Quantum key distribution (QKD) firstly transmits quantum signals in the insecure quantum channel and then shares the secret keys through a classical authenticated channel.[1,2] Since the first demonstration of continuous-variable quantum field was presented in 1998,[3] the continuous-variable quantum key distribution (CVQKD)[4–12] has achieved a great development. Compared with the original discrete-variable protocols, the CVQKD schemes exhibit several advantages, including easier generation of the used Gaussian states[13] and a far quicker repetition rate. As is well known, the traditional Gaussian CVQKD protocols can be classified by three parts, that is the sender’s state,[14,15] the receiver’s detection,[16] and the reconciliation algorithm.[17,18] Over the years, the CVQKD has become a well-established technology in theory and experiment. Its security has been improved greatly in comparison with the optimal collective attacks.[19–21] Moreover, the CVQKD protocols based on the entanglement properties of two-mode squeezed states[22,23] can distribute the deterministic key.[22] Nowadays, a measurement-device-independent quantum key distribution (MDI-QKD)[24–27] has been demonstrated to be technically practical, which can guarantee the information security, and has received considerable attention.

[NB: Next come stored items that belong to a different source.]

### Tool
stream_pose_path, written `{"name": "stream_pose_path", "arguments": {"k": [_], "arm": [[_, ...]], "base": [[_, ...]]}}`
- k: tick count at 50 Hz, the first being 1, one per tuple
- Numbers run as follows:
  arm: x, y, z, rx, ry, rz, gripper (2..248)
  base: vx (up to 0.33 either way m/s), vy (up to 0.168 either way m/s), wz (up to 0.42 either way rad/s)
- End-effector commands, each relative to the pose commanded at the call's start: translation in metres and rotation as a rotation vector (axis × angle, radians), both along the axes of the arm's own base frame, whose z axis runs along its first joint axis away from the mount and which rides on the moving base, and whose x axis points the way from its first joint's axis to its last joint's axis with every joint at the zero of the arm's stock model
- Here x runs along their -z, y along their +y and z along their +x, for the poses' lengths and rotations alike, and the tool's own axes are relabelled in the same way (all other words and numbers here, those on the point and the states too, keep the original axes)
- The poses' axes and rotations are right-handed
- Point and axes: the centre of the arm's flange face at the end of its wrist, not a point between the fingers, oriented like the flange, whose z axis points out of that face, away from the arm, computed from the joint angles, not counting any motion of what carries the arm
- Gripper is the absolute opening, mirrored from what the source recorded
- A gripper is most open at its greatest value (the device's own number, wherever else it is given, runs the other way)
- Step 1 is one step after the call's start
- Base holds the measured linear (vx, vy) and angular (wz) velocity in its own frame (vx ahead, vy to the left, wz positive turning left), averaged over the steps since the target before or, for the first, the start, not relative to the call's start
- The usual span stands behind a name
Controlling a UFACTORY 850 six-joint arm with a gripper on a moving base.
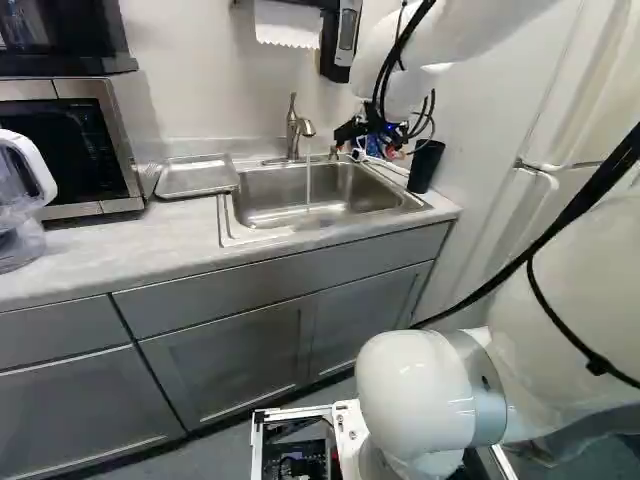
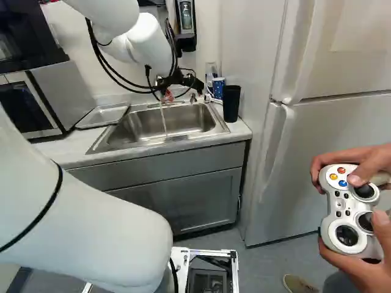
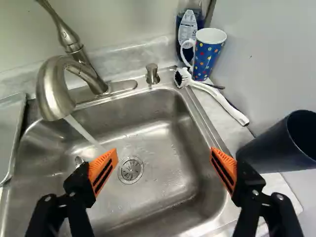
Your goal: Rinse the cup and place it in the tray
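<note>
Our gripper (image 1: 368, 140) spread wide over the sink (image 3: 153, 106), dotted cup (image 3: 207, 55) ahead, brush (image 3: 217, 95) just before it, black tumbler (image 3: 269, 148) beside, faucet (image 3: 52, 89) running

1. Arm (image 2: 79, 220): glossy white, rounded segments; grey band (image 1: 478, 385) at lower joint.
2. Cables (image 1: 383, 80): black, looped behind gripper (image 1: 370, 143).
3. Fingers (image 3: 81, 185): two, black; pads (image 3: 109, 159) orange, ribbed, dark-slotted; silvery screws (image 3: 255, 192).
</note>
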Motion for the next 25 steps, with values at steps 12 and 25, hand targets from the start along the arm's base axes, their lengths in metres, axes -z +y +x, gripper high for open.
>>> {"name": "stream_pose_path", "arguments": {"k": [12, 25], "arm": [[0.013, -0.008, -0.010, 0.030, -0.005, 0.012, 247], [0.027, -0.020, -0.021, 0.072, -0.004, 0.029, 247]], "base": [[0.000, 0.000, 0.000], [0.000, 0.000, 0.000]]}}
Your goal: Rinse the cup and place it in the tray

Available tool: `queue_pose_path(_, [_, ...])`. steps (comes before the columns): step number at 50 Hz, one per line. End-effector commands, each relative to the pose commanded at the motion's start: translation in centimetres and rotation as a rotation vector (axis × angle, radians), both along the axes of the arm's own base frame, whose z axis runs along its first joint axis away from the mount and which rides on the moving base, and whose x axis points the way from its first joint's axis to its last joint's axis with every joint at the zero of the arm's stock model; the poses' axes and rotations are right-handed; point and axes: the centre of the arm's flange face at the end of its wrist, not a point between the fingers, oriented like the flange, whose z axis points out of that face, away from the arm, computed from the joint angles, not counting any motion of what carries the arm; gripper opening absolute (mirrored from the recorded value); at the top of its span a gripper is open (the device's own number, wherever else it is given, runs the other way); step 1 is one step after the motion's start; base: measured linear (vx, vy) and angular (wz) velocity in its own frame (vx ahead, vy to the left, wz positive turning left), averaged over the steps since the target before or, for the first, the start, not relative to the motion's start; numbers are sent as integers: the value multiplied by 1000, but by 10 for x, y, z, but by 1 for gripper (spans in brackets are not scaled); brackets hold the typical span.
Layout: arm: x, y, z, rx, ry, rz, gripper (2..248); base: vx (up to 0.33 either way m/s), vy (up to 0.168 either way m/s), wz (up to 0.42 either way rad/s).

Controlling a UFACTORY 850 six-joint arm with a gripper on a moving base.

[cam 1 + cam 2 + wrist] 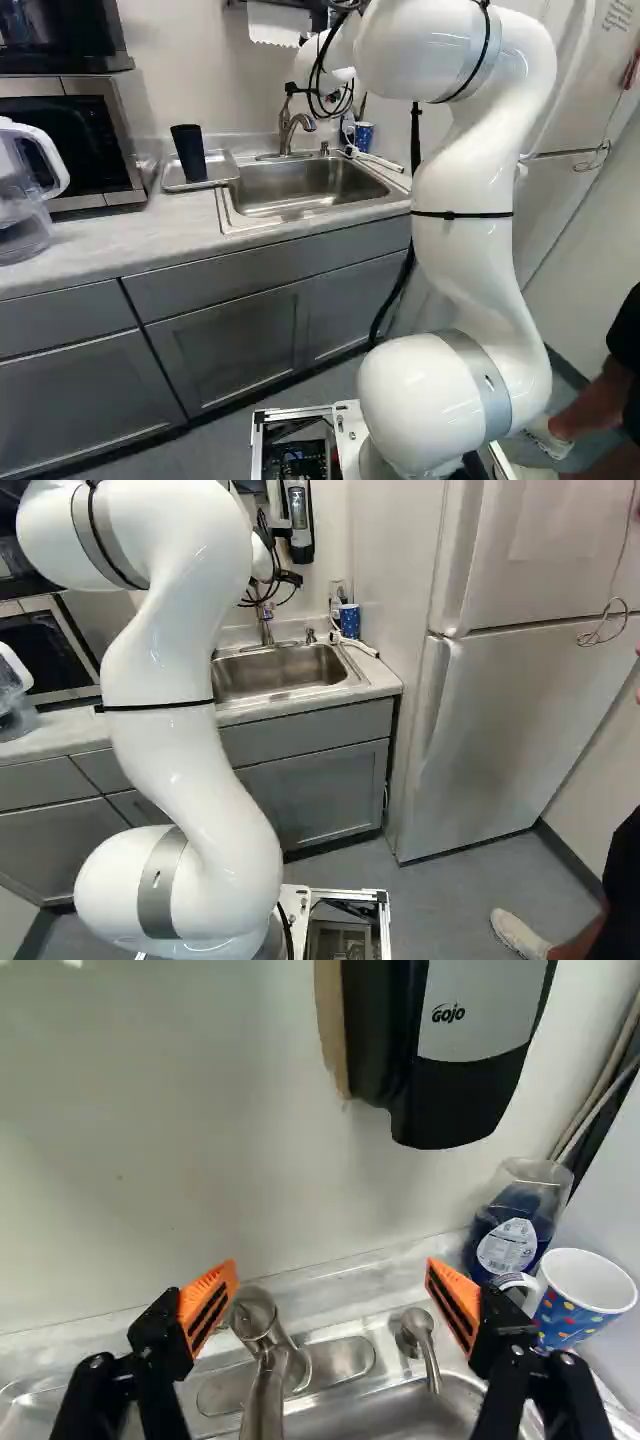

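Grey cabinets [225,335] ran beneath a pale counter [110,235] holding a steel sink [300,190]. Toward the upper left of the left base view, the dark cup [190,153] stood in the metal tray [222,168], so the placing looked done; whether it was rinsed, nothing showed. The gripper [332,1270] was open and empty near the faucet [266,1385]. Probably only the tap, if running, and backing away were left.

Kitchen: steel sink [300,185] sits before a curved faucet [286,130].
Counter: pale top [110,250] runs above gray cabinets [230,340], holding a microwave [65,140].
Refrigerator [490,720]: stands beside the counter.
Wall: soap dispenser [470,1090] hangs near the sink.
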Motion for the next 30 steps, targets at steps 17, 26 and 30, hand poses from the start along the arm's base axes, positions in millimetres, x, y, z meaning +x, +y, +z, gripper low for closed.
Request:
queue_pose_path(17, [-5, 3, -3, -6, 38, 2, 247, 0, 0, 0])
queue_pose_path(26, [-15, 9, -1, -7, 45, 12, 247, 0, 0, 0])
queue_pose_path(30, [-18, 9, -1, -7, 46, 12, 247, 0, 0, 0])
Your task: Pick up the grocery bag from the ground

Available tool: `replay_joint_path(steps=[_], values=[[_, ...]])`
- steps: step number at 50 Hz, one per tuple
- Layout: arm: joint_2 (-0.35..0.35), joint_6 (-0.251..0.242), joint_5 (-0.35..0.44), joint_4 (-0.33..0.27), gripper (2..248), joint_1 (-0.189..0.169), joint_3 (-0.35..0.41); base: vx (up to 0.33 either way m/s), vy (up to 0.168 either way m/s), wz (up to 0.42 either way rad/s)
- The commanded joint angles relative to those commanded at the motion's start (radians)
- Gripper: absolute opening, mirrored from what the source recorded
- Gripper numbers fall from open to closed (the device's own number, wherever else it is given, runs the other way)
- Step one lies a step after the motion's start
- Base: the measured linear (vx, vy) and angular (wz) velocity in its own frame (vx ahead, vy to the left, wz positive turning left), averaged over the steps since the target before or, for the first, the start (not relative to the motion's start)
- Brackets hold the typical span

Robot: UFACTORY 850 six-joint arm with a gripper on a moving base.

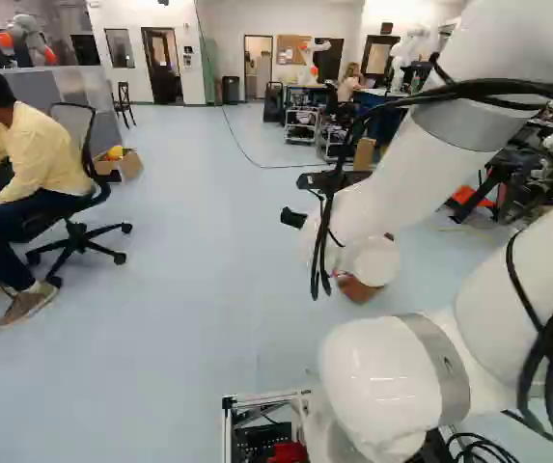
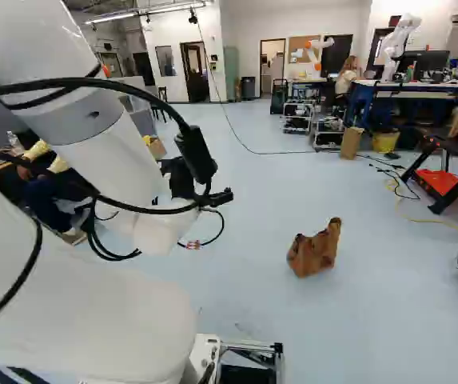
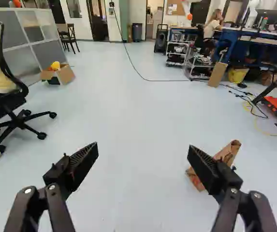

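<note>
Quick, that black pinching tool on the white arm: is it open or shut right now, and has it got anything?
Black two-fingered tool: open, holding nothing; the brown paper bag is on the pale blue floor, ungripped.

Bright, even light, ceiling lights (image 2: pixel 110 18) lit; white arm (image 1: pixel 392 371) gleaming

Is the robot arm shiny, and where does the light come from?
Left base view: yes, bright shiny spots show on the white arm; right base view: ceiling lights glow near the top, so probably from up there, and the brown bag looks dark against the pale floor; wrist view: the black gripper looks dark too.
</note>
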Motion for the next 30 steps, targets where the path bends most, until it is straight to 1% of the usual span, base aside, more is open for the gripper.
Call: replay_joint_path(steps=[30], values=[[0.000, 0.000, 0.000, 0.000, 247, 0.000, 0.000, 0.000, 0.000, 0.000]])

However, in an ideal CVQKD protocol,[28–31] only the signal is considered and the local oscillator (LO) is ignored. Practically, the LO signal and the Alice’s signal, which have the same initial polarization and phase with each other, are derived from Alice in a quantum channel simultaneously[12,32] to control the LO phase drift[33] as small as possible. In this case, not only could the Alice’s signal be intercepted but also the LO signal could be eavesdropped and manipulated by Eve. Eve can attack the channel via reducing the LO intensity without being discovering, and this is referred to as LO intensity attack (LOIA) which leads to some security concerns[34,35] in the CVQKD protocol. Consequently, monitoring the LO intensity is a necessary operation to guarantee security. However, the true secret key rate or equivalently monitored key rate was demonstrated to be compromised severely which was described in Ref. [34]. Therefore, what we need to do urgently is to find an approach to enhance the effected performance of the CVQKD protocol under LOIA, we call it as the LOIA–CVQKD protocol.

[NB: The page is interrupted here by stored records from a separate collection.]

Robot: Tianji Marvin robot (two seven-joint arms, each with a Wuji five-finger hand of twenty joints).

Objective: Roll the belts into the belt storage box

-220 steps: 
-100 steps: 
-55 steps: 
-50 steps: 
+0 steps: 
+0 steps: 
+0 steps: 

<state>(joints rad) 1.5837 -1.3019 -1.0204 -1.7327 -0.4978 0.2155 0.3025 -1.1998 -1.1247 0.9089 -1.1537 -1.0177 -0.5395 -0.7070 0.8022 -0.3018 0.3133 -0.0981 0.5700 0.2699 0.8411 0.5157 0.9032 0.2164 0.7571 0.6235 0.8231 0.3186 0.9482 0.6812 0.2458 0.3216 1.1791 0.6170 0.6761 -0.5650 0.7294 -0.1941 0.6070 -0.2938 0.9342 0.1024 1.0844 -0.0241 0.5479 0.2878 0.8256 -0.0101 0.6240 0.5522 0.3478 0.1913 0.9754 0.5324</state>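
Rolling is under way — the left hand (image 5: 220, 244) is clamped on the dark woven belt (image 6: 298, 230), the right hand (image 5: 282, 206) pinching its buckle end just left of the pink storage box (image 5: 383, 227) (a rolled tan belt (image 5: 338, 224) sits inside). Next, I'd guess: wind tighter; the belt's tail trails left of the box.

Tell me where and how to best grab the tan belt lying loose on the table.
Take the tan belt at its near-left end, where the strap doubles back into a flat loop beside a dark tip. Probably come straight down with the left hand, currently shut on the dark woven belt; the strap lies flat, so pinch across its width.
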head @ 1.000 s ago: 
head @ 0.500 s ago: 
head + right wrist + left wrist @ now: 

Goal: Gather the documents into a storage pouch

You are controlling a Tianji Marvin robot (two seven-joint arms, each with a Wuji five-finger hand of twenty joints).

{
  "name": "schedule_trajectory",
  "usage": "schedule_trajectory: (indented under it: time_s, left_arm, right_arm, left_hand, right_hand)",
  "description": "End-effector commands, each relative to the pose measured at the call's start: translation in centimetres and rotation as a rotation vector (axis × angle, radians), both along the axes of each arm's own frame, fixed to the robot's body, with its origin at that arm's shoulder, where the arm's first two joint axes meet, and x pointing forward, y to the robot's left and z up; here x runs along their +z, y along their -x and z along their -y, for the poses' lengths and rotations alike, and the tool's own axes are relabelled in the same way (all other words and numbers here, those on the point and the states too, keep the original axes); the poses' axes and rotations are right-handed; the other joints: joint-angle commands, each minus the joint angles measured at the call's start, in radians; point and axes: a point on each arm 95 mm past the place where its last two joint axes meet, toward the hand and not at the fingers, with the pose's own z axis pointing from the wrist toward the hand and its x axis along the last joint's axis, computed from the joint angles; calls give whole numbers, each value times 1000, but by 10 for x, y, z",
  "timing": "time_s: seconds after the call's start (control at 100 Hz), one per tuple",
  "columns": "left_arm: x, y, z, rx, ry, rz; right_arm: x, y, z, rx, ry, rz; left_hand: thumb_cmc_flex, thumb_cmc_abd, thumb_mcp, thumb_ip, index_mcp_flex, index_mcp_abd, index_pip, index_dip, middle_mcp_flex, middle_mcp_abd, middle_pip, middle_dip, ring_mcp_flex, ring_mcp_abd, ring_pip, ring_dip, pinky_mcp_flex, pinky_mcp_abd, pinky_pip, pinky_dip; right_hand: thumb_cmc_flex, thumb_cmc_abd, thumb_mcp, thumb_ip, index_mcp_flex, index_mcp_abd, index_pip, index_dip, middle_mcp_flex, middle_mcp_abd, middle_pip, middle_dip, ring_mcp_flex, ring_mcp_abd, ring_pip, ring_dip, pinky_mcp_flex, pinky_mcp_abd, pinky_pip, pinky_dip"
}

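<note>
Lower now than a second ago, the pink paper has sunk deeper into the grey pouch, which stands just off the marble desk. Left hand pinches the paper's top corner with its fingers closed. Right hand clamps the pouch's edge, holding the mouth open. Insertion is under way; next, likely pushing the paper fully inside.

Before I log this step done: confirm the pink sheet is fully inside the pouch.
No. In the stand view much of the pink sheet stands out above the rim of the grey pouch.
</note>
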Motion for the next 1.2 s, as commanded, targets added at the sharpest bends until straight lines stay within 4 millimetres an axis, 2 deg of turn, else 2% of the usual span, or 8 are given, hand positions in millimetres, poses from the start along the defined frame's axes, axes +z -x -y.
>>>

During the past decade, in regard to both security proofs[36–38] and practical demonstrations,[39,40] the entangled source generated from Eve in the middle has become a focus of discrete-variable QKD. Analogously, in the CVQKD field, Christian proposed protocols[30] where the entanglements were derived from the distrusted Eve, rather than from the legitimate Alice or Bob. The result in Ref. [30] showed that this method can effectively compensate the effect of loss and hence improve secret key rates between Alice and Bob. Based on this background, we conquer the above-mentioned problems in LOIA–CVQKD by changing the structure of the trusted participator originating entanglement to that of Eve preparing the source in the middle. We define the modified LOIA–CVQKD as the middle-based LOIA–CVQKD and analyze protocols on the secret key rates, working distances, and channel losses.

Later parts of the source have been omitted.